Tally the lines below containing the word "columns" and give that total alone.

The data:
━━━━
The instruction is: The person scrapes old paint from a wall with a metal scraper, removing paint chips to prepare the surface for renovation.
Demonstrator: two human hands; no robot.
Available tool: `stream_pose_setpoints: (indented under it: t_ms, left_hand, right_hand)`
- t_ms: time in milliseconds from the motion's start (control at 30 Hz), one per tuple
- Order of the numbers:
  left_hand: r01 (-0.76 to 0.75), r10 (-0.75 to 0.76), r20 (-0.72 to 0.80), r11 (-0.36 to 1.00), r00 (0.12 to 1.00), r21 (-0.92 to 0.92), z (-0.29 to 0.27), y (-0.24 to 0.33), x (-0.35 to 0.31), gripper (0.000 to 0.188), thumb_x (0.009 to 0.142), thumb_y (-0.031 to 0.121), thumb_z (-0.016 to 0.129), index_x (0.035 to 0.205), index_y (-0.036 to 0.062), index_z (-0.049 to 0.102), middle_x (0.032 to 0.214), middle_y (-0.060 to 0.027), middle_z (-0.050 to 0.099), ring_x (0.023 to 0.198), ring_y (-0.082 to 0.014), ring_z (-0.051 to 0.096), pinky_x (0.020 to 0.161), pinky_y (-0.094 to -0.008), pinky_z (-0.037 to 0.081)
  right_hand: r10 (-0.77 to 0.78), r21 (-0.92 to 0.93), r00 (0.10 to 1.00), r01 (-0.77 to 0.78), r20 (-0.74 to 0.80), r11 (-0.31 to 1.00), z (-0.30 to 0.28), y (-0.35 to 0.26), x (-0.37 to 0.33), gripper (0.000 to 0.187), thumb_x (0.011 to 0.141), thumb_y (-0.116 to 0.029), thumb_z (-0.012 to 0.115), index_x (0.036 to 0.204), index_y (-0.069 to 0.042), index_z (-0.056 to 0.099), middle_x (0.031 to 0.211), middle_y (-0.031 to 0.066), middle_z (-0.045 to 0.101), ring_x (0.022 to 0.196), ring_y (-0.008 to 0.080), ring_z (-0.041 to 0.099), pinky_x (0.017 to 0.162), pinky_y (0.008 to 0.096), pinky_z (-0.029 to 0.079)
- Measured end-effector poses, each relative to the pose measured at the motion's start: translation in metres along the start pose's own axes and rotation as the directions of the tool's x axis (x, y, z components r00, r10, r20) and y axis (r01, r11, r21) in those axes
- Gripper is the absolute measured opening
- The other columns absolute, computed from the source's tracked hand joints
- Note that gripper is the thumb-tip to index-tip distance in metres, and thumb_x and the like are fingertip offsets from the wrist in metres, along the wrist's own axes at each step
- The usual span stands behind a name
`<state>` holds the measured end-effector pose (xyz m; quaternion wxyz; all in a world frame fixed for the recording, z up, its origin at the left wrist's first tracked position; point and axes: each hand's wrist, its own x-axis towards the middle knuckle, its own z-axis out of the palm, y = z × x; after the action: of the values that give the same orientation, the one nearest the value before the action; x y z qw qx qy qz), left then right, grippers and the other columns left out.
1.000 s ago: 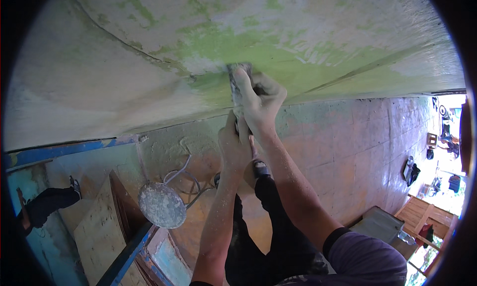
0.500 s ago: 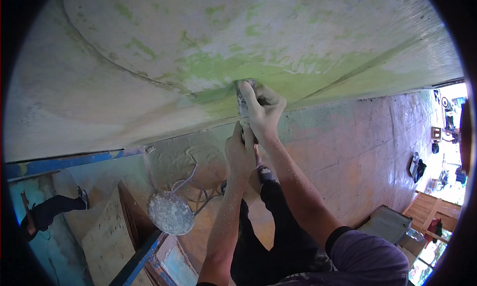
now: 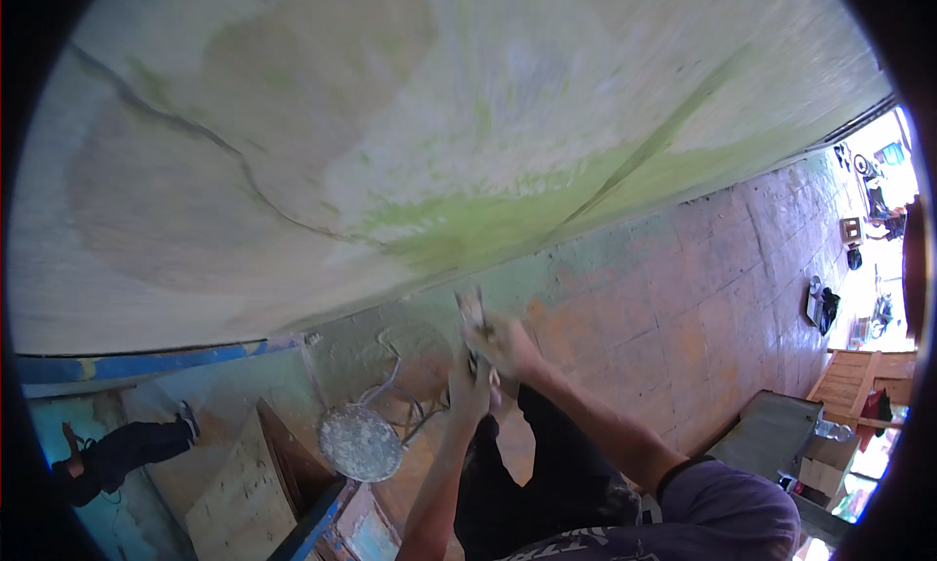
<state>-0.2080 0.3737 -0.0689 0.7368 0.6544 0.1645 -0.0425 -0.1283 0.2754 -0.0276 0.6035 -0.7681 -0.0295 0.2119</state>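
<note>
Both hands are closed on one paint scraper (image 3: 470,307), whose flat, whitish blade points up and away from me, a little short of the wall in the picture. My right hand (image 3: 506,346) grips it nearer the blade and is smeared by motion. Lower on the handle, my left hand (image 3: 470,390) wraps round it. Ahead stands the wall (image 3: 322,102), pale grey with a green painted patch (image 3: 459,220) and a dark crack running down from the left. Fingers hide most of the handle.
A round, paint-spattered stool (image 3: 361,442) with metal legs stands left of my legs. Beyond it lean wooden boards (image 3: 239,488); another person (image 3: 127,454) is at the far left. At right are a grey metal box (image 3: 766,434) and a wooden crate (image 3: 859,380).
Both hands have drawn the scraper down and toward me, away from the green patch. The view has shifted too, showing more of the upper wall.
</note>
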Motion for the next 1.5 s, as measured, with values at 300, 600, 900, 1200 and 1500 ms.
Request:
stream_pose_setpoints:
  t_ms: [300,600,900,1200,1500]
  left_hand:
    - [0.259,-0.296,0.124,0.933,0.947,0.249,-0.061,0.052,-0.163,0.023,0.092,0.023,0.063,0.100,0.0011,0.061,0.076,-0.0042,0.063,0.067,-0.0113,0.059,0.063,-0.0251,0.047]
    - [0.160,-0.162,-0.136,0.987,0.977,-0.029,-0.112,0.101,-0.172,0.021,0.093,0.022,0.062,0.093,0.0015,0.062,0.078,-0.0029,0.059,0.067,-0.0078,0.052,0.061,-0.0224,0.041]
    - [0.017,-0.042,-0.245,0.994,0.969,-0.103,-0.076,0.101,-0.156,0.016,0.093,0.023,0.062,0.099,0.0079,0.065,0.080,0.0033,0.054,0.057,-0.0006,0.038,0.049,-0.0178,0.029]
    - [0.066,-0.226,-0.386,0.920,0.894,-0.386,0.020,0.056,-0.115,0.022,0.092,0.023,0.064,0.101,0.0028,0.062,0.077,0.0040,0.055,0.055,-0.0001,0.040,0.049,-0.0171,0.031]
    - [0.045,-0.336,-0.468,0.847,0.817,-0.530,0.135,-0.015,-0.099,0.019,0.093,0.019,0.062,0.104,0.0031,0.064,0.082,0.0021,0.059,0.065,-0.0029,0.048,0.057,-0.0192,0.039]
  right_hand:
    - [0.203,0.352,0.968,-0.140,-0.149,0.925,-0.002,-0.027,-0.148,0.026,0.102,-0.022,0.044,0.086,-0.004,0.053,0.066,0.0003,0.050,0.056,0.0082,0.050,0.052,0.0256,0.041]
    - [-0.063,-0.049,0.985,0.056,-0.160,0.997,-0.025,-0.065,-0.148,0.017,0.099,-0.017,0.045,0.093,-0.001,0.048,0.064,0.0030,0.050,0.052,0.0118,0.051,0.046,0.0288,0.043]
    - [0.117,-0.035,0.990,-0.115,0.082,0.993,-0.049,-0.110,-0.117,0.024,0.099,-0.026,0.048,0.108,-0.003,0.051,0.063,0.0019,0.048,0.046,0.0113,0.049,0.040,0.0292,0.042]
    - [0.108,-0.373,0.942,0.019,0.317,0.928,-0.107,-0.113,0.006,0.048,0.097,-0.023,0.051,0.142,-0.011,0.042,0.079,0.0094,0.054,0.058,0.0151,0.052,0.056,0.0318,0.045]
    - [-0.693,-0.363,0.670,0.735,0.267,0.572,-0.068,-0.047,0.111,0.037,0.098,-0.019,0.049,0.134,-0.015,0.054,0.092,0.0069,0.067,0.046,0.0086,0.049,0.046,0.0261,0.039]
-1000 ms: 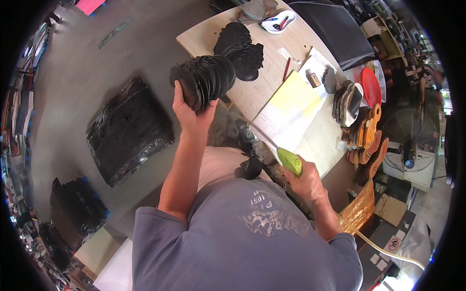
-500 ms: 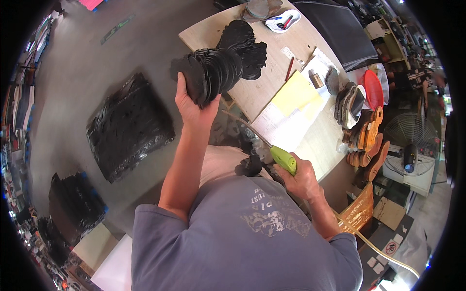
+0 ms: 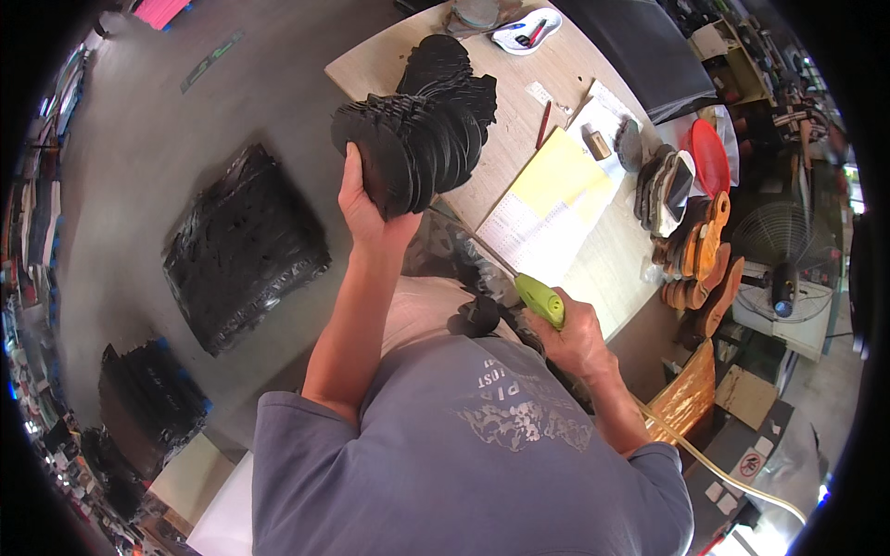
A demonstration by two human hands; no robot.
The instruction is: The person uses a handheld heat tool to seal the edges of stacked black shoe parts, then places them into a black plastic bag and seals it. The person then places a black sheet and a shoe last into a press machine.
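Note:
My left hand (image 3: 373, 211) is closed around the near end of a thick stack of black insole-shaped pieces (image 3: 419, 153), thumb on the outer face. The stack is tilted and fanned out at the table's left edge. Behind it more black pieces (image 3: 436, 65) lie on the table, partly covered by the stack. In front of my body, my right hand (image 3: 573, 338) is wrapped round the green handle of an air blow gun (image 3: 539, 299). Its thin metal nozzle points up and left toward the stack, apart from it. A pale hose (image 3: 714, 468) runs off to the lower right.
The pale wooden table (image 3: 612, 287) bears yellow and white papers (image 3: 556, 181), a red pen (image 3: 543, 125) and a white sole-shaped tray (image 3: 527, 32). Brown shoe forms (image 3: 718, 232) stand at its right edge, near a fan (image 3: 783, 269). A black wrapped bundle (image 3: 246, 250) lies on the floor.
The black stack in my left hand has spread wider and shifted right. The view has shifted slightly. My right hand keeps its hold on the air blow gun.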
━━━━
Response below:
2